◆ Exercise instructions
Only a number is wanted here: how many lines in the records below contain the string "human".

(Stored dataset items)
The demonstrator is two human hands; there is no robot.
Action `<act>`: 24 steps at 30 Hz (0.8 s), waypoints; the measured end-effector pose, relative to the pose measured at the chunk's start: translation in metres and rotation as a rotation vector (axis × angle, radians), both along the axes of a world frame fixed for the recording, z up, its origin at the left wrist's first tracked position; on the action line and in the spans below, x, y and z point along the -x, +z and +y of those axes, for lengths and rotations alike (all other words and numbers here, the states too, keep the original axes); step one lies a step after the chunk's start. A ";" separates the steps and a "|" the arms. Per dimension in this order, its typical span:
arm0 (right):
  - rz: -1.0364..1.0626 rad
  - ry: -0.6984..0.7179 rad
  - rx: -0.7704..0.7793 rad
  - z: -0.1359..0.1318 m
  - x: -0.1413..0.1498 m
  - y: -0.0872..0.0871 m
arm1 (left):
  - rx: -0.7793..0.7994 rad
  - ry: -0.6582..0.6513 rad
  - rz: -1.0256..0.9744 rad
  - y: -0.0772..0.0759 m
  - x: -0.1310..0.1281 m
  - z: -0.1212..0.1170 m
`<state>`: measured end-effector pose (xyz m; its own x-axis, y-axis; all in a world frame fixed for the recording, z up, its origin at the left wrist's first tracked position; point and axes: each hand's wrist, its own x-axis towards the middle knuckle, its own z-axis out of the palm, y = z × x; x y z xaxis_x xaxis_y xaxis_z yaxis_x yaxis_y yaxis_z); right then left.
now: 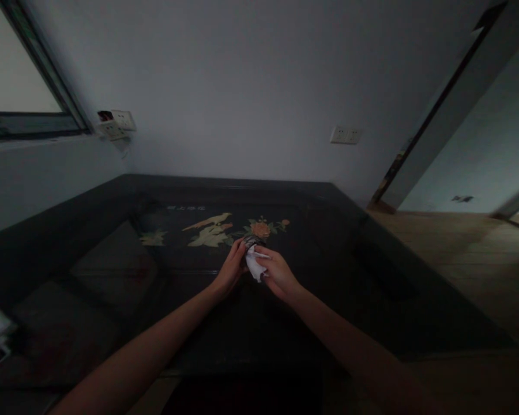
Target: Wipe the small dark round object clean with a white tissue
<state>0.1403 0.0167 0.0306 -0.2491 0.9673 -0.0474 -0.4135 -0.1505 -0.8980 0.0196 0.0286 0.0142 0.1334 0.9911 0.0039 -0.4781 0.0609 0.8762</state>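
Head view: white cloth or tissue [255,267] points lengthwise toward the wearer, right hand [281,274] clamped on it; left hand [231,265], angled inward, clasps a dark rounded object [254,240].

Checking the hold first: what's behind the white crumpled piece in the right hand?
Part of a dark object shows past its upper edge, the left hand against it. The white crumpled piece and right hand cover more of it; that portion can't be seen.
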 end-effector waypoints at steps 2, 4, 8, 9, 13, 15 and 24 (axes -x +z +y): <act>0.007 0.012 -0.002 0.002 -0.001 0.000 | 0.001 0.007 -0.009 0.000 0.000 0.000; -0.004 0.017 -0.016 0.003 -0.001 0.001 | -0.002 0.015 -0.012 -0.001 0.000 0.000; -0.305 0.026 -0.207 0.001 -0.003 0.002 | 0.011 0.007 -0.011 -0.003 0.001 0.002; -0.454 0.036 -0.313 -0.001 -0.004 0.003 | 0.012 0.007 -0.015 -0.004 0.001 0.003; -1.093 0.063 -0.749 -0.005 -0.009 0.003 | -0.016 0.048 -0.051 -0.007 0.000 0.007; -1.331 0.073 -0.897 -0.005 -0.011 0.002 | -0.002 0.060 -0.042 -0.008 0.000 0.009; -1.617 -0.002 -1.041 -0.007 -0.006 0.006 | 0.015 -0.001 0.017 -0.010 0.001 0.009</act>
<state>0.1458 0.0094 0.0366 -0.5657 0.7630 0.3128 0.7811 0.6174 -0.0934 0.0185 0.0377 0.0044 0.1340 0.9909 -0.0134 -0.4628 0.0746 0.8833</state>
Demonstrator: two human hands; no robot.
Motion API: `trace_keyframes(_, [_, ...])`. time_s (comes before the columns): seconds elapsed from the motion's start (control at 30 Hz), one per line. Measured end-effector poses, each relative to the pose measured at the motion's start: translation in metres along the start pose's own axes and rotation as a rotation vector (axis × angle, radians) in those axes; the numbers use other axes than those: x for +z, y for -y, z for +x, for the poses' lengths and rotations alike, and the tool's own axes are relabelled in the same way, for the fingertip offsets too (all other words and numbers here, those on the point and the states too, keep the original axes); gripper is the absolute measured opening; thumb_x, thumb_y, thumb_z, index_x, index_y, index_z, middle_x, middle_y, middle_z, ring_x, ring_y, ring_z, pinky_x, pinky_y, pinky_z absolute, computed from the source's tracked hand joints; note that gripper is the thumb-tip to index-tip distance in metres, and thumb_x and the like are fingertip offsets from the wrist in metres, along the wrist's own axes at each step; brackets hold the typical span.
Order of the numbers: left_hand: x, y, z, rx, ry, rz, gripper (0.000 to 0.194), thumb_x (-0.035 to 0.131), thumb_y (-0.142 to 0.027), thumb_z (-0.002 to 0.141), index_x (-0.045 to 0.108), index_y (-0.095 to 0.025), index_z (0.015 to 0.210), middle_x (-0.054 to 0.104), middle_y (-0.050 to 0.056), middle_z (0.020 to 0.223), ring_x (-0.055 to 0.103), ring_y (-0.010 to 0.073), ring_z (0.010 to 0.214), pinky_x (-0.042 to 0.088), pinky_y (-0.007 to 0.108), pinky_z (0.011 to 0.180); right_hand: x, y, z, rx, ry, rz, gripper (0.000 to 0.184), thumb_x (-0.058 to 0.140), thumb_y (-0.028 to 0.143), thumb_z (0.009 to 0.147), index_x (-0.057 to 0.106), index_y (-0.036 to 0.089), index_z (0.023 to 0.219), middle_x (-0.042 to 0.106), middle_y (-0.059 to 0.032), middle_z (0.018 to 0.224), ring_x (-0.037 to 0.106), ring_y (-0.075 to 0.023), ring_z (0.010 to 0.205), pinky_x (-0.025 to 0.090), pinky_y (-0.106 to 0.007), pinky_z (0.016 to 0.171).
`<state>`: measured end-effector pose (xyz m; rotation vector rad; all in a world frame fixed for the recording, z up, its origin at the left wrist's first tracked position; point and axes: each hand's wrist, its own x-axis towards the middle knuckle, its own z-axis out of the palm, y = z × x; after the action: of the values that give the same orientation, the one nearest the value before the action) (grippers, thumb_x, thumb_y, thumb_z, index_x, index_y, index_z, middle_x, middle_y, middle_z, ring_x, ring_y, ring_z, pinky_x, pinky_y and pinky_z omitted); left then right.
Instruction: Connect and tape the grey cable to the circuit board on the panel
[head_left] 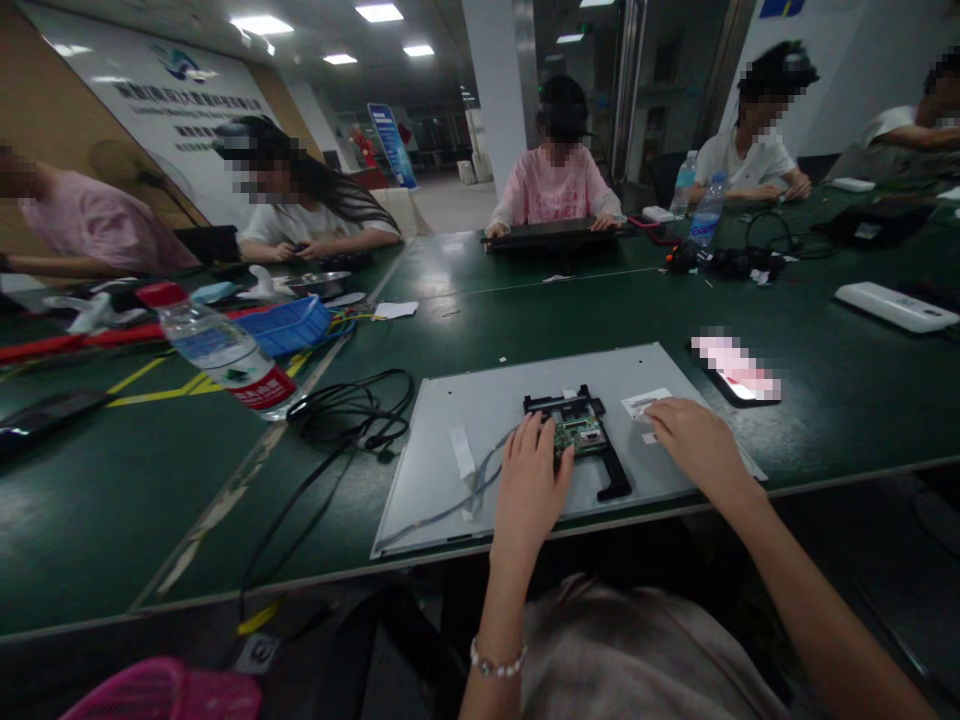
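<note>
A glossy green bench [420, 300] fills the lit room; both hands [532, 470], loosely open, touch a smooth grey metal panel [465, 410], grip unclear.

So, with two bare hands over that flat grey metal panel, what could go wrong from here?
The left hand touches the black plastic frame around the green circuit board, so pressing hard might strain the board. The thin grey cable trails out near that hand and could snag if it moves. The flat grey metal panel lies along the near edge of the dark green table; a tug might tip it off.
</note>
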<state>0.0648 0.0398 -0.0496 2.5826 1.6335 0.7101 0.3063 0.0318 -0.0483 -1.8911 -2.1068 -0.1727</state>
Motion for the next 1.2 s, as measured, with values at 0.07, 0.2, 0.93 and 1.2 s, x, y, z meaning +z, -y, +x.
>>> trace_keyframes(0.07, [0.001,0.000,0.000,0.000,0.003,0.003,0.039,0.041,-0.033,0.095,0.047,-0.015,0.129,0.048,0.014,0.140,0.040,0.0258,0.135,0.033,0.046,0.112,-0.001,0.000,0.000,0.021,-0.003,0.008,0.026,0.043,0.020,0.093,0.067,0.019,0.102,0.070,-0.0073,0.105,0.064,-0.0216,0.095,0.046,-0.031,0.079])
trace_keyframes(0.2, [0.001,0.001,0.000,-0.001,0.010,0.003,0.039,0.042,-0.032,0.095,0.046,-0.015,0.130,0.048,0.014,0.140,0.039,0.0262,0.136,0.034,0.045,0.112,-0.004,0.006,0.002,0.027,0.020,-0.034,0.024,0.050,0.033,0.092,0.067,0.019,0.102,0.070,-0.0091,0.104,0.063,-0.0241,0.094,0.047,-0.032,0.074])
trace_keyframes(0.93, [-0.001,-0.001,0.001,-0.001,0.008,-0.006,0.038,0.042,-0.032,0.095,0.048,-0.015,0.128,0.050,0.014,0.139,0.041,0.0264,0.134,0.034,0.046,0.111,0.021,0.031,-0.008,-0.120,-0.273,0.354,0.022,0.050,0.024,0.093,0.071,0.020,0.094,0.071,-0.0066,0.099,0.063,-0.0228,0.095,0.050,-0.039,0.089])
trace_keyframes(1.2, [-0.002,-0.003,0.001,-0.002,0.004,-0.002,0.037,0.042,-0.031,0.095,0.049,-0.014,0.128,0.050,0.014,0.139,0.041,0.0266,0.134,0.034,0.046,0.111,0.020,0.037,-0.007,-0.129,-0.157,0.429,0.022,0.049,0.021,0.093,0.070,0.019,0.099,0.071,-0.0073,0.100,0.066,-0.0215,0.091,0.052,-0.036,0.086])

◆ Response below
2